## [Assignment]
Search the records for the word "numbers" and copy every line in which it occurs.

## [Source material]
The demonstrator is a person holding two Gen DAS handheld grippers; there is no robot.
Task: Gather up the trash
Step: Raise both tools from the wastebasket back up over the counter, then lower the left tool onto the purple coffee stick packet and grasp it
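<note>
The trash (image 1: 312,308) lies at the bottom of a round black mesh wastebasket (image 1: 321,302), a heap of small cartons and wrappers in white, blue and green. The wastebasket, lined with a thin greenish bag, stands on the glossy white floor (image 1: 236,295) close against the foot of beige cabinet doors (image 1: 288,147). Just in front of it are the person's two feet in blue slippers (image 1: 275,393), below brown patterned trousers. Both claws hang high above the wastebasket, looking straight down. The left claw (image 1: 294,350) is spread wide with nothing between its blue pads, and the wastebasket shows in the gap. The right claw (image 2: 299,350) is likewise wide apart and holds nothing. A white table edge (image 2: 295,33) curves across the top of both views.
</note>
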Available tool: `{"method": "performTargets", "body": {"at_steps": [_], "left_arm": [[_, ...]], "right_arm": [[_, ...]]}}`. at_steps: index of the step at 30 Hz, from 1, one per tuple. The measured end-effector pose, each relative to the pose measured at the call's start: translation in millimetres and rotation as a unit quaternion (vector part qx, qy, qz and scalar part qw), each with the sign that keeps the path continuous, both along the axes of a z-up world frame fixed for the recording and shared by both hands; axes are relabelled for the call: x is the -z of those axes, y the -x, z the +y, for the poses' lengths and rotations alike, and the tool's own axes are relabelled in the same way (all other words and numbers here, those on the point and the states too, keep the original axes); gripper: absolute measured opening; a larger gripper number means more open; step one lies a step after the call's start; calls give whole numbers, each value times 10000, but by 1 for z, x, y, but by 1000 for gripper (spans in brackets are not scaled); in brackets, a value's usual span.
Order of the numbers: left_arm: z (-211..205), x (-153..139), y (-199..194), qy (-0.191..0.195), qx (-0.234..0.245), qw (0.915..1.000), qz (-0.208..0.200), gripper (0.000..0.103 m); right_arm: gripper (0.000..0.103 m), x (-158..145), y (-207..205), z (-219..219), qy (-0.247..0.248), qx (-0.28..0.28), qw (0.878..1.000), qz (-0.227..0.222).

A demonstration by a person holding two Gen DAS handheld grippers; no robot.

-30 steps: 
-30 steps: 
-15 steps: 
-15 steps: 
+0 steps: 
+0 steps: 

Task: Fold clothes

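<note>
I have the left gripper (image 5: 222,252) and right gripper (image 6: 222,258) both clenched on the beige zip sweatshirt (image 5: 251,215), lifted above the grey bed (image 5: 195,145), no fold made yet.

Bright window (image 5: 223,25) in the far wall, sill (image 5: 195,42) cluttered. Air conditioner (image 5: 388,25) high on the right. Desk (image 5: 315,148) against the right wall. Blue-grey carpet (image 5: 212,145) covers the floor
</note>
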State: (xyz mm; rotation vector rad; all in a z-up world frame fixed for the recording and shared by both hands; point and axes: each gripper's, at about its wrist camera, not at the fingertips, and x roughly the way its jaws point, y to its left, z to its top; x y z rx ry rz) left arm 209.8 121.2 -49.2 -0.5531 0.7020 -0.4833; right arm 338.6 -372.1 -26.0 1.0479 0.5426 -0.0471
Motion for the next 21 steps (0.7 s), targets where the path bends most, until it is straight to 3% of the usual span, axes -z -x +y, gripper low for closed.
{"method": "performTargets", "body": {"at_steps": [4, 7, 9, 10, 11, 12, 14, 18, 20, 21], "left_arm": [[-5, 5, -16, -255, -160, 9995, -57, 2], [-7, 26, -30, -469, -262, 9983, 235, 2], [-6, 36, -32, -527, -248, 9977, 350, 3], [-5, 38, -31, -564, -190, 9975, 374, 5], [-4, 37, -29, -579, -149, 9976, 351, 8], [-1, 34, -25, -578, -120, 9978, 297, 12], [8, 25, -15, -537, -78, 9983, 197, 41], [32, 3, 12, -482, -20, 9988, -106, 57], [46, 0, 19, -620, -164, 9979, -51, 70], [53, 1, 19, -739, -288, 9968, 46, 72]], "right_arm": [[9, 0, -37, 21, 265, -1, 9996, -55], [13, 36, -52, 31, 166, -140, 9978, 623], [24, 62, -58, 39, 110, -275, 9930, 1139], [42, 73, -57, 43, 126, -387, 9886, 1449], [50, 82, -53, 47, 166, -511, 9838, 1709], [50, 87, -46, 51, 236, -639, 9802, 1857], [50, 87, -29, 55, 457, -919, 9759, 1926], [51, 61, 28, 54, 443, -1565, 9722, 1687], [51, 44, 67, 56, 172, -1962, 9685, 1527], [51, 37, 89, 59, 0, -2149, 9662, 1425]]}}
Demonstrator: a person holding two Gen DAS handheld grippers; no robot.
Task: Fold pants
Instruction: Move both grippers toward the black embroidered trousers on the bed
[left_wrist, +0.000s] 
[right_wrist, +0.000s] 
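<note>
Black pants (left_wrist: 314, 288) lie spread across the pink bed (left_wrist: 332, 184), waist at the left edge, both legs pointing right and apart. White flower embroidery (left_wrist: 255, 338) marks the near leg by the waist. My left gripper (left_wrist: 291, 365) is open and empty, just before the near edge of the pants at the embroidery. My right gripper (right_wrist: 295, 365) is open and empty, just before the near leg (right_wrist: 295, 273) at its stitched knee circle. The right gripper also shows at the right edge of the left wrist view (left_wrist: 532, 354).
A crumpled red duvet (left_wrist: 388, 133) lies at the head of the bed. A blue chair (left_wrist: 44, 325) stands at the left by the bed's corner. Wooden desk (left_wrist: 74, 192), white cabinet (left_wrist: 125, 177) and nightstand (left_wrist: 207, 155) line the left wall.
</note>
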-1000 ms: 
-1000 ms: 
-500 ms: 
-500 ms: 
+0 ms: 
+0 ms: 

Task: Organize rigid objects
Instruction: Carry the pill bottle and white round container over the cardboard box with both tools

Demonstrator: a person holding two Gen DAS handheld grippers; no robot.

## [Output below]
Available tool: `{"method": "performTargets", "body": {"at_steps": [_], "left_arm": [[_, ...]], "right_arm": [[_, ...]]}}`. at_steps: index of the step at 30 Hz, from 1, one per tuple. The measured end-effector pose, each relative to the pose measured at the call's start: translation in millimetres and rotation as a unit quaternion (vector part qx, qy, qz and scalar part qw), each with the sign that keeps the path continuous, both along the axes of a z-up world frame fixed for the recording and shared by both hands; axes are relabelled for the call: x is the -z of those axes, y the -x, z the +y, for the poses' lengths and rotations alike, and the tool's own axes are relabelled in the same way (all other words and numbers here, those on the point and the states too, keep the original axes); gripper: absolute measured opening; a larger gripper number means more open; step one lies a step after the call's start; calls give whole numbers, each value times 10000, but by 1 for z, x, y, but by 1000 for gripper (spans in brackets are not scaled); in brackets, a value's usual span.
Order of the numbers: left_arm: z (-211..205), x (-153..139), y (-199..194), qy (-0.191..0.195), qx (-0.234..0.245), qw (0.915..1.000), qz (-0.208..0.200), gripper (0.000..0.103 m); right_arm: gripper (0.000..0.103 m), x (-158..145), y (-207..205), z (-219..219), qy (-0.247..0.248), qx (-0.28..0.28), qw (0.878..1.000), qz (-0.227..0.222).

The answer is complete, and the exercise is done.